**Assigned task**
The required output is the complete data, repeated without alteration.

**Raw data**
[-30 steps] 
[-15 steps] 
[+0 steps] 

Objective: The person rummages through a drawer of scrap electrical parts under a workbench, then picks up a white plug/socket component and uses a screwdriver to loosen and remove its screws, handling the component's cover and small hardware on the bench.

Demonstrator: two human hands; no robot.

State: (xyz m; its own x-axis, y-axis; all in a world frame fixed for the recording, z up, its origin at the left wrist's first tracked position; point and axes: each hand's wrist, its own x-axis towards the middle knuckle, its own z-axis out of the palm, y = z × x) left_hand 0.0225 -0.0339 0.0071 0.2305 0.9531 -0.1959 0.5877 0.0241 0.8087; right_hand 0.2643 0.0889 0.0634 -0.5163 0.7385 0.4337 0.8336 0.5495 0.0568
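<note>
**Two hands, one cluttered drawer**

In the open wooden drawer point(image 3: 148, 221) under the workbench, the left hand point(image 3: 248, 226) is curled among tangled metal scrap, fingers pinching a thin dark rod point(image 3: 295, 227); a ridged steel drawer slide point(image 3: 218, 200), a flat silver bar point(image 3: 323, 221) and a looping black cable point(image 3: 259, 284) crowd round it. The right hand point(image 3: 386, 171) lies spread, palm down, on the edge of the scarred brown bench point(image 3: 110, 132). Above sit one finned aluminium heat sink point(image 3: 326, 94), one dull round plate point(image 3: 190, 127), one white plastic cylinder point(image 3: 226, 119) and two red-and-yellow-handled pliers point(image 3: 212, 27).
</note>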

**Exercise result**
[-30 steps] 
[-15 steps] 
[+0 steps] 

Objective: The person rummages through a drawer of scrap electrical parts under a workbench, then picks up a white plug/socket component and uses a screwdriver to loosen and remove its screws, handling the component's cover and small hardware on the bench.

Demonstrator: two human hands; no robot.

State: (xyz m; its own x-axis, y-axis; all in a world frame fixed for the recording, z up, its origin at the left wrist's first tracked position; point and axes: each hand's wrist, its own x-axis towards the middle knuckle, its own z-axis out of the palm, y = z × x) left_hand 0.0225 -0.0339 0.0071 0.2305 0.9531 -0.1959 0.5877 0.0241 0.8087; right_hand 0.2643 0.0889 0.0634 -0.5163 0.7385 0.4337 0.8336 0.5495 0.0568
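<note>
**Two hands, one cluttered drawer**

In the open wooden drawer point(image 3: 148, 221) under the workbench, the left hand point(image 3: 248, 226) is curled among tangled metal scrap, fingers pinching a thin dark rod point(image 3: 295, 227); a ridged steel drawer slide point(image 3: 218, 200), a flat silver bar point(image 3: 323, 221) and a looping black cable point(image 3: 259, 284) crowd round it. The right hand point(image 3: 386, 171) lies spread, palm down, on the edge of the scarred brown bench point(image 3: 110, 132). Above sit one finned aluminium heat sink point(image 3: 326, 94), one dull round plate point(image 3: 190, 127), one white plastic cylinder point(image 3: 226, 119) and two red-and-yellow-handled pliers point(image 3: 212, 27).
</note>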

The given answer completes the exercise.